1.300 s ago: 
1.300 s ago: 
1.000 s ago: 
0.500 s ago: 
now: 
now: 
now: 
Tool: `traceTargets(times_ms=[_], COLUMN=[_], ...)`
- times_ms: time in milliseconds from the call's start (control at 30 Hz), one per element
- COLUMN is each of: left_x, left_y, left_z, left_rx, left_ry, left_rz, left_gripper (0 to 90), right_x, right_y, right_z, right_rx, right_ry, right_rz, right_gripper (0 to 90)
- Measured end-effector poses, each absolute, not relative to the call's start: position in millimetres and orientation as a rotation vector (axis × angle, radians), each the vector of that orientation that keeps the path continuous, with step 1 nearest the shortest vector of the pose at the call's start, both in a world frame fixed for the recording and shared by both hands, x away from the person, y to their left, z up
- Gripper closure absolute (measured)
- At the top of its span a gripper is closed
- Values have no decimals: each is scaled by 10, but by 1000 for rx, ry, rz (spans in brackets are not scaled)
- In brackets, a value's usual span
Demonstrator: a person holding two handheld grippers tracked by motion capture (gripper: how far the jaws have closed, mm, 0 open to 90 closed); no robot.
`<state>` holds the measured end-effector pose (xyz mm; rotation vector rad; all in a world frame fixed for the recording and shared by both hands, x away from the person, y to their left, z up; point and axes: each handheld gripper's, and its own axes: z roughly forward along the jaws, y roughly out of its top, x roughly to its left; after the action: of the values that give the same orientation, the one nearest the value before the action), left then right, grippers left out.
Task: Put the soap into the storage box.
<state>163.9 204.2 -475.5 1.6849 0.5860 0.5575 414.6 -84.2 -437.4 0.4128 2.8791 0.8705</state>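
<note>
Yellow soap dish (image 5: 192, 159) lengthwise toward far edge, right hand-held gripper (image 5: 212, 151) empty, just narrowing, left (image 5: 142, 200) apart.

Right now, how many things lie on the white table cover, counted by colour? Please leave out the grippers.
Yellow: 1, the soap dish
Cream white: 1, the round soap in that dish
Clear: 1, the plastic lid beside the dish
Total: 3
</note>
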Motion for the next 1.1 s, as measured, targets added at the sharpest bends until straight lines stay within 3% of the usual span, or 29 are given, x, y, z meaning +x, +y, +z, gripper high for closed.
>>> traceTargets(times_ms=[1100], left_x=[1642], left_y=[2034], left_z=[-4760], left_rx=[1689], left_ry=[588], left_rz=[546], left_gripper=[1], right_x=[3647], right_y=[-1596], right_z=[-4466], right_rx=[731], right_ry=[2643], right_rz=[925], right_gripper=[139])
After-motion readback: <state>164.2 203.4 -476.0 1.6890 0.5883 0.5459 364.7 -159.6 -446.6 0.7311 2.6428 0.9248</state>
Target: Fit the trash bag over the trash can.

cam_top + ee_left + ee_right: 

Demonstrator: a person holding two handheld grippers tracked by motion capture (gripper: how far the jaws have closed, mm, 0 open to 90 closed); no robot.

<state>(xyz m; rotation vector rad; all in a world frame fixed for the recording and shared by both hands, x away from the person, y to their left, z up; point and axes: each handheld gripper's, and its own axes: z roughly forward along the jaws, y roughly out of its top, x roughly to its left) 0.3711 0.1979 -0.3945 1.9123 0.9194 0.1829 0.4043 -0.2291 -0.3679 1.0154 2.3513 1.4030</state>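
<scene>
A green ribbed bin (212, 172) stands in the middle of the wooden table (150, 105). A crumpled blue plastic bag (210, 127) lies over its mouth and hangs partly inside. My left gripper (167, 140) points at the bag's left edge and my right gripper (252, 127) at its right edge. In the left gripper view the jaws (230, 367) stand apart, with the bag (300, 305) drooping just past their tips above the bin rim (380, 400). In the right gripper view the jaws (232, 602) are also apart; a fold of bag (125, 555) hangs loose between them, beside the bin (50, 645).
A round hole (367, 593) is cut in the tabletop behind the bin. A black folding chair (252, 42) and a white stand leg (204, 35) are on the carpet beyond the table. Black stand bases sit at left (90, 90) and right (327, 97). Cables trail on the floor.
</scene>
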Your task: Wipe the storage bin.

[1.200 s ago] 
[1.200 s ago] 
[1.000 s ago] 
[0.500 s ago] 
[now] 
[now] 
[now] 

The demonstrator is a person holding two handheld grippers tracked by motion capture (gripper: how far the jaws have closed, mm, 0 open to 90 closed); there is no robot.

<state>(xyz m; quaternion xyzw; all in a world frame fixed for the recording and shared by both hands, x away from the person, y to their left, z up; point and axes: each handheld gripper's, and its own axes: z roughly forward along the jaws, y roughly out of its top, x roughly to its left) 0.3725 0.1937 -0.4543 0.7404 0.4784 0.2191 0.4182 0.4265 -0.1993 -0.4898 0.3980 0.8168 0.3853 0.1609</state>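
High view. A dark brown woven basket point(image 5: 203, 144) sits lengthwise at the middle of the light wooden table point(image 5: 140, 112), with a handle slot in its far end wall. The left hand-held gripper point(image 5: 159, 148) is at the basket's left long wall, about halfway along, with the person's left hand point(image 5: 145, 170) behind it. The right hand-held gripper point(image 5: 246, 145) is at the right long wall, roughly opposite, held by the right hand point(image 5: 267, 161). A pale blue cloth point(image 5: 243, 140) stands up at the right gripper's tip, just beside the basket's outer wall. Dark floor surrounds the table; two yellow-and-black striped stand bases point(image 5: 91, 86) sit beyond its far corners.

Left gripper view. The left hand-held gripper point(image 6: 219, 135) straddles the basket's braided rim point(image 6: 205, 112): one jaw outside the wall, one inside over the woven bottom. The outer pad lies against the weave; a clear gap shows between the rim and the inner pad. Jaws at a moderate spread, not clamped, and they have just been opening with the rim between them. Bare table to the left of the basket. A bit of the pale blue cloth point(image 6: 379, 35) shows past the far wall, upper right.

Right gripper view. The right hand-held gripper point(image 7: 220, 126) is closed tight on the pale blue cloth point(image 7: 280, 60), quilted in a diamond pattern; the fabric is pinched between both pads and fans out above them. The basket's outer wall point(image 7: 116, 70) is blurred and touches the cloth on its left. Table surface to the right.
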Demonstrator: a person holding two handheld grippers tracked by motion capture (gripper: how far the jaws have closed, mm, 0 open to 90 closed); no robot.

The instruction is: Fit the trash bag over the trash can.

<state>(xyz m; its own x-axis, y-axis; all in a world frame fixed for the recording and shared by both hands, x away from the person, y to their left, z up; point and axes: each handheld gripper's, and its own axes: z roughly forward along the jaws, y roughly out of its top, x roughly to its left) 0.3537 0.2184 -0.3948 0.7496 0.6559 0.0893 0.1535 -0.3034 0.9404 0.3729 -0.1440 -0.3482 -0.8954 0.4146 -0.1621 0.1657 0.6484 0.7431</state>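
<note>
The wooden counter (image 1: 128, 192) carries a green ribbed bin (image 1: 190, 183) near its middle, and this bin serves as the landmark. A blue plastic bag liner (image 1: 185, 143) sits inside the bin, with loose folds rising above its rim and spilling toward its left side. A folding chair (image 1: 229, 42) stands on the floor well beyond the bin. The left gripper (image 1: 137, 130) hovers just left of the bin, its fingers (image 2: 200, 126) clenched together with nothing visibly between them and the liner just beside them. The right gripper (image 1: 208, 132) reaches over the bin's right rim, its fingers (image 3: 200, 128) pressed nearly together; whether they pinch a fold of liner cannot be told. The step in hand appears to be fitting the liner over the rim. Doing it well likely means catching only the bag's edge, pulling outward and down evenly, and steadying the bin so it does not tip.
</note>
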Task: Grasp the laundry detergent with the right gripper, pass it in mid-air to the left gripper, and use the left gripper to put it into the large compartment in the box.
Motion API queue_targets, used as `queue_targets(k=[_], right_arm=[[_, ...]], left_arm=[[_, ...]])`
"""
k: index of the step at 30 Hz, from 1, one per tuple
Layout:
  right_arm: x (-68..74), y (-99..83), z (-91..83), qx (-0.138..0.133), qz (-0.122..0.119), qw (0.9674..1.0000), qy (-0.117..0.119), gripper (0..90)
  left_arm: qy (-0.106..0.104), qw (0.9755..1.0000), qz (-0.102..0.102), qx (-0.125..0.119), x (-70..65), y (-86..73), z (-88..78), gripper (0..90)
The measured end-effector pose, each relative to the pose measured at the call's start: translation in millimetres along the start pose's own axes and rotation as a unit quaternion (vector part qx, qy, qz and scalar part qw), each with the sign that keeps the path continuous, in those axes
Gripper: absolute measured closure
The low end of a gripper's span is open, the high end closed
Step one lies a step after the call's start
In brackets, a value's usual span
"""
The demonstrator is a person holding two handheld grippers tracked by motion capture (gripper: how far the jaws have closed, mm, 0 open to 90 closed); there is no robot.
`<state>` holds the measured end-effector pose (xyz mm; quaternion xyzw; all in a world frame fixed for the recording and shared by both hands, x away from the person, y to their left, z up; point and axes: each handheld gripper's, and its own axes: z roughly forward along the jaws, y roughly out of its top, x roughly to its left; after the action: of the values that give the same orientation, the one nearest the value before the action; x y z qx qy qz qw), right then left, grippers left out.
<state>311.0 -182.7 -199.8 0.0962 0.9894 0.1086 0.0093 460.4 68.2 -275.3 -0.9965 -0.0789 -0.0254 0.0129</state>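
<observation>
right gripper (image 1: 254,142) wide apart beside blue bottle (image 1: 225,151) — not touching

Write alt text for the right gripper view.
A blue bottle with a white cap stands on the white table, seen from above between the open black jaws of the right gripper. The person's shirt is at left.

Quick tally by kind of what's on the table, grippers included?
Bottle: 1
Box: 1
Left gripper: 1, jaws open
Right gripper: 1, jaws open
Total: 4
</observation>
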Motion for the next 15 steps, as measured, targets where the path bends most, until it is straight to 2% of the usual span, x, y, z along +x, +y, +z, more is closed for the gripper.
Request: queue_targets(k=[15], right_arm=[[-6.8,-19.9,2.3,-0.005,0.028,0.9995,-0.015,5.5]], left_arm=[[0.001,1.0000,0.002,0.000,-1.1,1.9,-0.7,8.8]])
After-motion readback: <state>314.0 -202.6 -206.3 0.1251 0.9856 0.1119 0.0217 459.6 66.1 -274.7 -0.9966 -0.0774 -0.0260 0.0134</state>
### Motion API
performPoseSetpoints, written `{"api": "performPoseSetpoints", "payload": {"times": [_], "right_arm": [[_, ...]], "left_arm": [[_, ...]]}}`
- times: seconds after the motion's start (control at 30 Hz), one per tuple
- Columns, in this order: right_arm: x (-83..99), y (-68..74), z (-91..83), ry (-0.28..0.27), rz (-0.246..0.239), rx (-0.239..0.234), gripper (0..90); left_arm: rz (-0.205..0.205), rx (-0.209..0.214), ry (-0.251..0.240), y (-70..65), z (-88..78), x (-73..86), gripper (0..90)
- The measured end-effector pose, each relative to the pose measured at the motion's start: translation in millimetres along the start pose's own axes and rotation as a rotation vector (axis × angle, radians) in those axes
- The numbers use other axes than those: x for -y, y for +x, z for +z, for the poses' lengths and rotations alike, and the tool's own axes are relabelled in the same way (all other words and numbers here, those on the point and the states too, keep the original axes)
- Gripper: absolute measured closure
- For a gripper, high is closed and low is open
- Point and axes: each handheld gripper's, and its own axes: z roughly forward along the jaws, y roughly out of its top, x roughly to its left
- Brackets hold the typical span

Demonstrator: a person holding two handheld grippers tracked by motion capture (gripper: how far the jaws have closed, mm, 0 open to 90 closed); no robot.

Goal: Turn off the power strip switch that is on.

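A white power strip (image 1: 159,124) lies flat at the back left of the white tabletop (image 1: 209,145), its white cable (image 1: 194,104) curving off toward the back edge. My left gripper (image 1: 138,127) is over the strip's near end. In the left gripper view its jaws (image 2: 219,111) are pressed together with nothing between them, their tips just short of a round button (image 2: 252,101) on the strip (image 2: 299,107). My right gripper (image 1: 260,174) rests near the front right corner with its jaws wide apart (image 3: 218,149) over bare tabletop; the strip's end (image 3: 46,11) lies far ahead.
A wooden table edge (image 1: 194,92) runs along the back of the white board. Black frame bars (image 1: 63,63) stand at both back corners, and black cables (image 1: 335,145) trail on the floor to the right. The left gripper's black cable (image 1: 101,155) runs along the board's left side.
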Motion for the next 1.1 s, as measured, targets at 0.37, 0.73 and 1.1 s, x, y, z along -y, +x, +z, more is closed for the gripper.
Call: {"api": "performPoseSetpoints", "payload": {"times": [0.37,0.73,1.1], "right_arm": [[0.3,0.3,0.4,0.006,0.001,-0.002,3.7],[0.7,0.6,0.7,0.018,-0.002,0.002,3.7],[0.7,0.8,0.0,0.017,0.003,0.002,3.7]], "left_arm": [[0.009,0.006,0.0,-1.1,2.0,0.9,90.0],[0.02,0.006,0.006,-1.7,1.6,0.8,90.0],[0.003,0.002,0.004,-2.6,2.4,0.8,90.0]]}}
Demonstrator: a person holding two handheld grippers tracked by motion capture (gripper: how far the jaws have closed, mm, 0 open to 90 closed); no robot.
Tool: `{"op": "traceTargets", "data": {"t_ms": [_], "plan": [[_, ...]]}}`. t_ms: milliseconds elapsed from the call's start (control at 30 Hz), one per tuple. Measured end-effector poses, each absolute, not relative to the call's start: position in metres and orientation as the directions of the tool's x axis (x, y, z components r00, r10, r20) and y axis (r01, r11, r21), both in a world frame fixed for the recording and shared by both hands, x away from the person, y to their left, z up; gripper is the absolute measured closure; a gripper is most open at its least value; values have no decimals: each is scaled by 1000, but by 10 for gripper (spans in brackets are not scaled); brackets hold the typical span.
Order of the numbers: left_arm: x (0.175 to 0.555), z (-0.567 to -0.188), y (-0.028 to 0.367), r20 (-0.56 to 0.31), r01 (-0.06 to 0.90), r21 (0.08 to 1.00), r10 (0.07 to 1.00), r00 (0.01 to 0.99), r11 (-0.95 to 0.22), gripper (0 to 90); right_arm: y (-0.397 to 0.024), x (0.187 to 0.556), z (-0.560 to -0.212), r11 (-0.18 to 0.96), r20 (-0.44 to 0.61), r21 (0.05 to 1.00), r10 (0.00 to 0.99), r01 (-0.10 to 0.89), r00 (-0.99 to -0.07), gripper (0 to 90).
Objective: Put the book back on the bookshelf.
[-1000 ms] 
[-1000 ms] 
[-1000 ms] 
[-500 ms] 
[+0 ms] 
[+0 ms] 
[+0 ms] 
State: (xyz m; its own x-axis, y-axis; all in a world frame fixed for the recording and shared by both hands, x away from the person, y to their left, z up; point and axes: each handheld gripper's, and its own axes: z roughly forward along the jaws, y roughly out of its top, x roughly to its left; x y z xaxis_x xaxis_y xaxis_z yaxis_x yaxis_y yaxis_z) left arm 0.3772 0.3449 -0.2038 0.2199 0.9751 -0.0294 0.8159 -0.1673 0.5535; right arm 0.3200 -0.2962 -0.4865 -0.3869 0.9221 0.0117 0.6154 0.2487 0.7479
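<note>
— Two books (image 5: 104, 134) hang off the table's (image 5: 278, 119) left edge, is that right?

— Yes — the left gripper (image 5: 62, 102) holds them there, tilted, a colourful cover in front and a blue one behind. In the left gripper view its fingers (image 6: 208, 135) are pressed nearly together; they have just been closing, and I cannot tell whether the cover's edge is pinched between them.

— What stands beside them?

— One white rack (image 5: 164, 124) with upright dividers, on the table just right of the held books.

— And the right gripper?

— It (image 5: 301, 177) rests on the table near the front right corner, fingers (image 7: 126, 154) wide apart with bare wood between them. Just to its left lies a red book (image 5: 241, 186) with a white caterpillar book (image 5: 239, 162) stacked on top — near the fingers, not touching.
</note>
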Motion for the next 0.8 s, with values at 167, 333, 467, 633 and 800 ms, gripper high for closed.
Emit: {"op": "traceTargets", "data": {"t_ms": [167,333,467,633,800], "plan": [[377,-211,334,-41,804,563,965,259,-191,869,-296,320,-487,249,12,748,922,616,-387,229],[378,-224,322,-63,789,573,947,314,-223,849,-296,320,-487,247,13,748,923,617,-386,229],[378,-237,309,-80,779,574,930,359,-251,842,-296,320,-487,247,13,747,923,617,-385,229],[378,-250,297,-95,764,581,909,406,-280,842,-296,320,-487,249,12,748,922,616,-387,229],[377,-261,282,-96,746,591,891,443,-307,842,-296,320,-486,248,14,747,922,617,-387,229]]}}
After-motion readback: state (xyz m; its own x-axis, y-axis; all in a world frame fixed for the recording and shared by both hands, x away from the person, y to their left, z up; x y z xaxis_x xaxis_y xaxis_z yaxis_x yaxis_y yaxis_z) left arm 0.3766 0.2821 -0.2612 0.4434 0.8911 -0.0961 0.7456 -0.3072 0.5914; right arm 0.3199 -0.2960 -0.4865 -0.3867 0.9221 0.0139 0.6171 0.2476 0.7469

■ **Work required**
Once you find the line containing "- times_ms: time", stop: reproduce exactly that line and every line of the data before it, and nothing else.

■ **Response area**
1.300 s ago: 
1.300 s ago: 
1.000 s ago: 
0.500 s ago: 
now: 
now: 
now: 
Tool: `traceTargets(times_ms=[_], COLUMN=[_], ...)`
- times_ms: time in milliseconds from the call's start (control at 30 Hz), one per element

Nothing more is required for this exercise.